What is the difference between a pack rat and a collector? Both are scavengers; both believe that what they gather is “pretty” or “useful.” My first collection was, as usual for preteens, comic books. That lasted until I left for college and their demise due to my mother’s cleaning up what I had left behind. Fortunately, she did not dispose of my stamp collection, my second attempt of gathering what might be “pretty” and even, at times, “useful.”
I collected both US stamps along with a “topical” collection of sports stamps, i.e., stamps from around the world that included athletics in their design. Although I still possess those sports stamps, I stopped adding to them when I left high school. I did continue to collect postage stamps issued by the United States.
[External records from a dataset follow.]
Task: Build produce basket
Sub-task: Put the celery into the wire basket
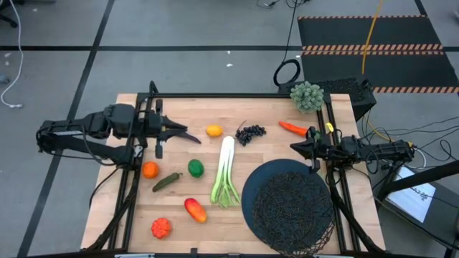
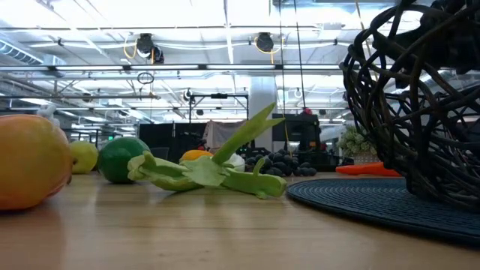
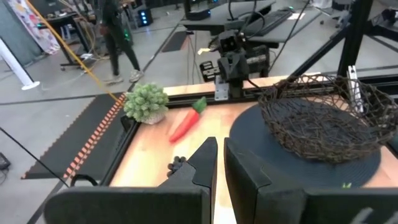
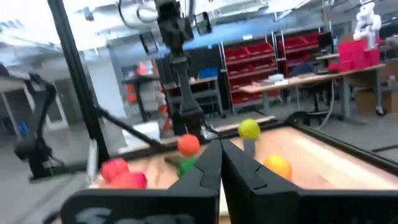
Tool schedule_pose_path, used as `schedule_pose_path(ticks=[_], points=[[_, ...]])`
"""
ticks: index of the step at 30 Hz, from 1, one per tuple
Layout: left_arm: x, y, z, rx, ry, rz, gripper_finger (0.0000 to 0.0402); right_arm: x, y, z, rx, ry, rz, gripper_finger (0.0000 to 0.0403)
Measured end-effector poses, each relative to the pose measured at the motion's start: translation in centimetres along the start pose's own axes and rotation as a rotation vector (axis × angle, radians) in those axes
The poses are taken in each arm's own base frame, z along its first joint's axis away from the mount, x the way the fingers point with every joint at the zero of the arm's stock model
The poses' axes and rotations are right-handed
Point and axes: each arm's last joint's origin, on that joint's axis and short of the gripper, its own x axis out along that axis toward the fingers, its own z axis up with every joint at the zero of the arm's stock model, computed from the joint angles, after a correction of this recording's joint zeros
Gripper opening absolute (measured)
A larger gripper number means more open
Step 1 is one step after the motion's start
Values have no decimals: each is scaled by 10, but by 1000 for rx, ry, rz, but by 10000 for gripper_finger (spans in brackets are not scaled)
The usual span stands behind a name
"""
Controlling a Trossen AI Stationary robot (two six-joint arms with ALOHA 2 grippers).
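Basket (image 1: 287, 215): lower right of frame, empty; produce spread centre-left, celery (image 1: 225, 172) lying nearest, none yet gathered; left gripper (image 1: 192, 137) upper left, right gripper (image 1: 295, 147) beside basket, both pinched together, empty, seemingly waiting

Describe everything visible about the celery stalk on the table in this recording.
The celery stalk is a long toy piece, pale white-green along its shaft and brighter green where it splays into leafy tips. It looks like smooth plastic. It lies flat on the wooden table near the middle, tips toward the near edge, just left of the basket's dark round mat. The lime sits close beside it on the left. Nothing holds it; neither end effector is on it. In the low view its leaves curl upward slightly.
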Motion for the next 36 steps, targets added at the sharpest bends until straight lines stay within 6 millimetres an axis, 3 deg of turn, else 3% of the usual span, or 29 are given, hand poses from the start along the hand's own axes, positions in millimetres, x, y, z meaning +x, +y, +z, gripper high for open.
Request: schedule_pose_path(ticks=[1, 5, 11, 17, 21, 27, 36], points=[[0, 0, 0, 0, 0, 0, 33, 1, 1, 2, -14, 21, -1, 0], [2, 0, -1, 13, 9, -1, 33, 1, 9, 52, -41, -23, 10, 0], [6, -1, -3, 26, 30, -3, 33, 8, 20, 108, -65, 108, -15, 0], [7, -1, -4, 26, 40, -5, 33, 27, 29, 138, -16, 280, -53, 0], [8, -1, -4, 25, 43, -6, 33, 40, 33, 141, 20, 355, -76, 0], [12, -4, -10, 21, 114, -29, 33, 55, 34, 126, 101, 457, -113, 0], [55, -26, -33, 70, 292, -138, 38, 76, 40, 94, 131, 508, -109, 0]])
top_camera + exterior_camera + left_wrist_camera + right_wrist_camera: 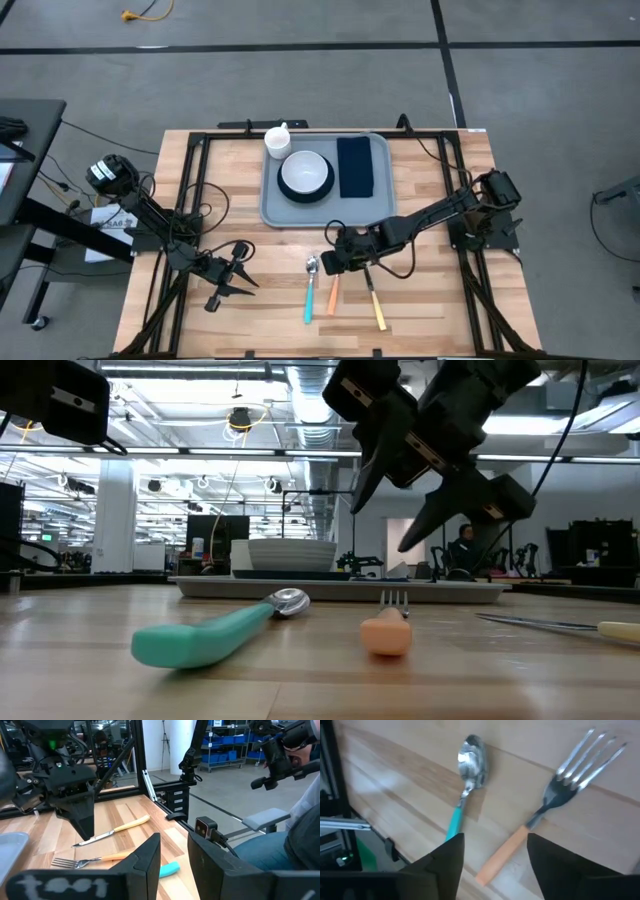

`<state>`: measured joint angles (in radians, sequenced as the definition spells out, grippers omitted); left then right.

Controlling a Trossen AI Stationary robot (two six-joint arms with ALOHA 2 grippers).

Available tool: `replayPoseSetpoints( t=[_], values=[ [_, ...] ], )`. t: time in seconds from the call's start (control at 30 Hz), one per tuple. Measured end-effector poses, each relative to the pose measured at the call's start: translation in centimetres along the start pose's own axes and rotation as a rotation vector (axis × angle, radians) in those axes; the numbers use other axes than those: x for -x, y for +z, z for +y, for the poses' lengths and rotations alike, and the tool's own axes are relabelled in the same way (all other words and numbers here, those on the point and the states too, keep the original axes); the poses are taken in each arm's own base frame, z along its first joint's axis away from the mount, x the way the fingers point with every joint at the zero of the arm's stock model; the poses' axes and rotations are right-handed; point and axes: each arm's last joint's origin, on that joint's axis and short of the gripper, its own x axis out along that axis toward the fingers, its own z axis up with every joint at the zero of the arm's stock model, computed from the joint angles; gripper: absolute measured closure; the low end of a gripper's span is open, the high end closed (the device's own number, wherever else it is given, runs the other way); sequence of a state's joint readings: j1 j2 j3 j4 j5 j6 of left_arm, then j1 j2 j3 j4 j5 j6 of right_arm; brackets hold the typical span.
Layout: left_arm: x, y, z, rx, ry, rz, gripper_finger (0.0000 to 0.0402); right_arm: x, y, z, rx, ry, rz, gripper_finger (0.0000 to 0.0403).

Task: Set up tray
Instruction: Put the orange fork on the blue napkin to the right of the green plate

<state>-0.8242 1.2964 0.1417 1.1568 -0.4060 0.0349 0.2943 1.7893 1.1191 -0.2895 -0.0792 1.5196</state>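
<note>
The grey-blue tray [275, 205] lies at the far middle of the table. It holds a white bowl [305, 173], a white cup [278, 140] and a dark navy folded napkin [355, 167]. Nearer lie a teal-handled spoon [310, 290], an orange-handled fork [334, 290] and a yellow-handled knife [376, 303], all flat on the wood. My right gripper [330, 262] hangs open just above the spoon bowl and the fork tines. In its wrist view, the right gripper [495, 865] has the fork handle [502, 855] between its fingers, untouched. My left gripper [245, 268] waits open at the near left.
Black frame rails [190, 190] run along the table's left, right and far sides. The low view shows the right gripper [385, 525] raised over the fork [385, 628], with the tray [350, 588] behind. A seated person [295, 820] is beyond the table's right edge.
</note>
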Motion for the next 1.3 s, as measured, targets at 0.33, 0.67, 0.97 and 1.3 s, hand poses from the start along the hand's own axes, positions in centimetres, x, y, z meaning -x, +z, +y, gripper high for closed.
replayPoseSetpoints(
  t=[0.33,0.67,0.97,1.3],
  values=[
    [0.0,0.0,0.0,0.000,0.000,0.000,0.0315,0.0,0.0,-0.6,-0.005,-0.059,-0.013,0.0179],
    [0.0,0.0,0.0,0.000,0.000,0.000,0.0315,-1.2,-0.1,-1.0,-0.014,-0.090,-0.027,0.0188],
    [0.0,-0.2,0.0,-0.007,0.000,0.016,0.0315,-2.6,-0.4,-1.1,-0.008,-0.076,-0.016,0.0188],
    [0.0,-0.2,0.0,-0.006,-0.001,0.017,0.0315,-2.6,-0.4,-1.5,-0.016,-0.113,-0.041,0.0188]
  ],
)
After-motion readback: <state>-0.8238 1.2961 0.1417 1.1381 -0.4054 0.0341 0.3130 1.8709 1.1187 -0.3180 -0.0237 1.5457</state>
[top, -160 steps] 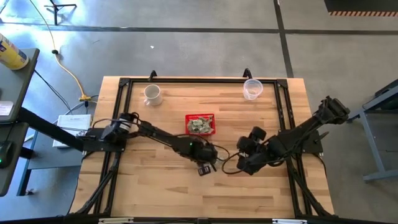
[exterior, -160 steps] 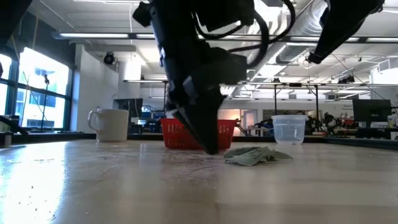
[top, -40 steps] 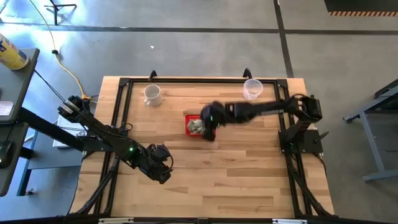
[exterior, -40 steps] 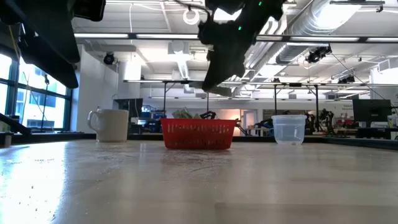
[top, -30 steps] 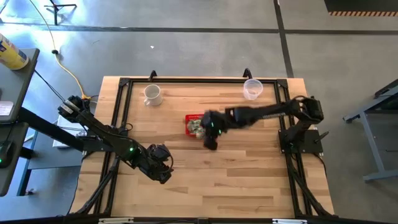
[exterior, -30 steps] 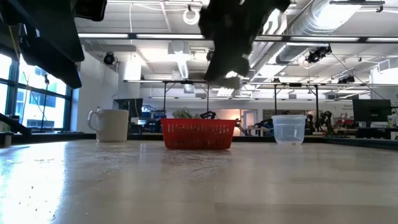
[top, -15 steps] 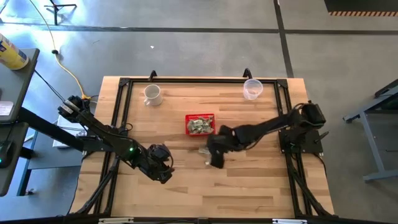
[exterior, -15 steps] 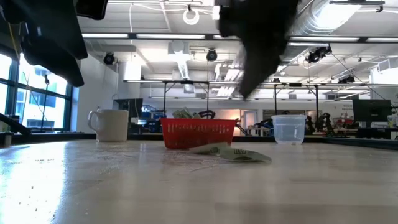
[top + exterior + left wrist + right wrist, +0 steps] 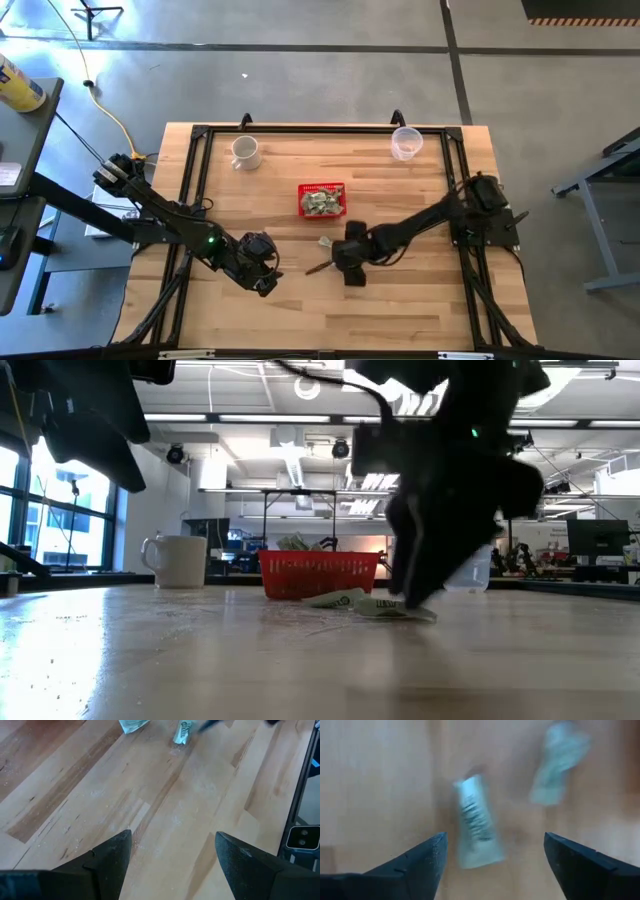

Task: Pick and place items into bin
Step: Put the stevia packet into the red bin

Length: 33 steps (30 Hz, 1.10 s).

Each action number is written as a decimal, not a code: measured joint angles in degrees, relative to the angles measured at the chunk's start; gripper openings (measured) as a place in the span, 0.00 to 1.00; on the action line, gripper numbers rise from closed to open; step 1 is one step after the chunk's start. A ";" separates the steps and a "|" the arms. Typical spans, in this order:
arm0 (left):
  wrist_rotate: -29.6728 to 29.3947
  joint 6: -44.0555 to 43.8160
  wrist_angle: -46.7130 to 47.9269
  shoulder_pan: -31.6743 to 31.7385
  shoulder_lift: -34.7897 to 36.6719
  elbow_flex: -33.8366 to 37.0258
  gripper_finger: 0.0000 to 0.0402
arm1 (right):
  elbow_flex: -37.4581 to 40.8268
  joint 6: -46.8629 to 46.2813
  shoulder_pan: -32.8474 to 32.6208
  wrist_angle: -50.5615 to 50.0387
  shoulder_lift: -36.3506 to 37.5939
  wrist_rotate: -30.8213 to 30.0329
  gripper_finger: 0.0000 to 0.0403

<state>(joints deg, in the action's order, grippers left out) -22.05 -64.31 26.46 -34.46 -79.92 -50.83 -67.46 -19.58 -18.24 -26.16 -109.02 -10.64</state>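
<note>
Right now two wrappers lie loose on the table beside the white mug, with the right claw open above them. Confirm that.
Not quite. The two wrappers lie near the red basket, not the mug, which stands well off toward the table's far left; the high view shows this. The rest holds: the right claw is open above them.

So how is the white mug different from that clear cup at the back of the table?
The white mug is opaque with a handle on its side; the clear cup is see-through and has none. From above, the mug sits near the table's back left corner, the cup near the back right. Both stand upright on the wood, apart from the red basket between them.
</note>
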 joint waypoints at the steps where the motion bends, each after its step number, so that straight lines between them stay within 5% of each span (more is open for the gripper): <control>1: 0.03 0.00 -0.02 -0.02 0.00 0.00 0.80 | 0.03 0.18 0.31 0.47 -1.10 1.46 0.80; 4: 0.16 -0.03 0.02 0.00 0.00 0.00 0.80 | -0.13 -2.17 1.05 1.85 -2.70 8.11 0.77; 8: 0.27 0.05 0.34 0.00 0.00 0.00 0.80 | -0.22 -3.14 0.79 1.79 -3.58 5.61 0.64; 15: 0.20 2.60 0.70 0.79 0.00 0.00 0.80 | -2.22 -1.48 3.10 -4.75 -2.94 5.59 0.06; 22: 2.00 2.60 0.64 3.98 0.00 -0.02 0.80 | -11.38 3.57 5.37 -18.49 5.61 -3.08 0.03; 26: 1.99 4.61 0.54 5.69 0.00 -0.02 0.80 | -12.40 9.74 10.88 -15.10 9.78 -8.33 0.03; 33: 1.98 6.03 -0.04 8.43 0.00 -0.04 0.80 | -12.19 9.62 22.70 -8.17 6.28 6.12 0.11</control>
<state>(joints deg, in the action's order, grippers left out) -20.08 -58.28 26.41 -26.03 -79.92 -50.87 -79.65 -9.96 4.46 -34.33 -102.74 -4.51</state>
My US albums, with unused or “mint” stamps, date back to 1924. However, my personal trips to the post-office for the earliest issues I have, began about 1950 when I entered high school and could easily walk between the two sites during my lunchtime break. Back then, regular stamps sold for a mere three-cents. I managed to stop by the post-offices in each town where I lived after that, even though it was difficult to find the time during my eight years of higher education. Nevertheless, I persisted. When we lived in New Hampshire, my collecting stamps became an excuse for Karen and me to go for drives up and down the Connecticut Valley. At that time, I was interested in collecting “plate blocks.”
Each pane of stamps had a unique number, a plate number, printed on one of the four corners of each “plate.” There might be as many as four or five different numbers for each design that was issued. As a result, there could be more than a dozen different combinations of plate number positions. Each post-office had different numbers for the panes it sold. The challenge was to purchase as many different plate blocks (consisting of four stamps adjoining the plate number) as I could possibly find.
This effort required that I had to travel to many post-offices in order to complete a set. It was a great excuse to drive to a different village in Vermont or New Hampshire to find the desired stamps and stop for a cup of coffee and a donut, as well. I finally gave up this addiction when the cost of a single stamp exceeded ten cents. By then, the price of trying to find each different plate block became as ridiculous as the idea, itself, of collecting plate block numbers. I sold my plate block collection to a shop which would pay me only face value for them. Stamp collecting is not a good method for long-term investments, no matter what philatelists say.
In fact, collecting as an investment strategy is probably not worthwhile for any of my so-called “collectibles.”
For a limited time, I collected porcelain plates with illustrations from a Chinese literary classic: The Dream of the Red Chamber. Currently on E-Bay they can be purchased at half the price I paid for them fifty years ago. My brief collections of other plates from the Bradford Exchange have probably not done any better. However, they “disappeared” over the years, although those of The Dream of the Red Chamber still occupy a dish-collection rack on one of our walls.
A much cuter collection than Chinese plates was that of Tom Clark gnomes. Each figurine was molded from a mixture of clay and ground-up pecan shells. Originally, Karen and I were interested in images connected in some way with an “edible” (such as oranges or potatoes) as part of the figurine. Each molding had a small gnome-like person along with representations of nuts and leaves. Somewhere on it, there would also be a replica of a half-hidden coin. A gift from our daughter initiated our collection. When we finally stopped actively adding to it, we gave her all of the figures we owned, except for a pair consisting of an old man and lady surrounded by peanut butter cups and Hershey kisses. We also could not part with a third piece: an elderly bride and groom we had added to celebrate our twenty-fifth anniversary.
Another of our collections was begun when we lived in New England and had ready access to antique sales. They were ink wells. When we began to tramp through outdoor stalls during an autumn visit to antique dealers, it was more fun to focus on a particular item for the search. Most of them are figurines concealing an ink jar somewhere in the design. The container for the ink may be in a gondola compartment of a Venetian boat or the hump of a camel. In another piece, a music-stand for a violinist hides the actual inkwell. Figures with hidden ink wells were more of a challenge to identify among all of the other non-opening images on display. It was a joy to discover a figurine that did open to reveal the hidden ink-jar. After we had moved from New England, we discovered that New Orleans had a particular role in providing additions to our collection. We finally discontinued our inkwell hunts when we moved on to our nativities collection.
Items for our major, ongoing collection have been purchased from all around the world, especially on our many visits to Europe. We enjoy finding nativities. The holy family comes in a variety of costumes and materials. There are olive-wood carvings from Israel and pine carvings from Germany. There are figures dressed in 18th century Austrian garb or South American ponchos. The creche, itself, might be a coconut from a Latin source, or a garish, multicolored church from Poland. Our curio cabinet holds over three-dozen representations of Mary, Joseph and Jesus along with accompanying sheep, shepherds and magi.
A pack rat might keep something shiny or soft. I prefer to believe that our keepsakes represent memories of places and events that brought us joy.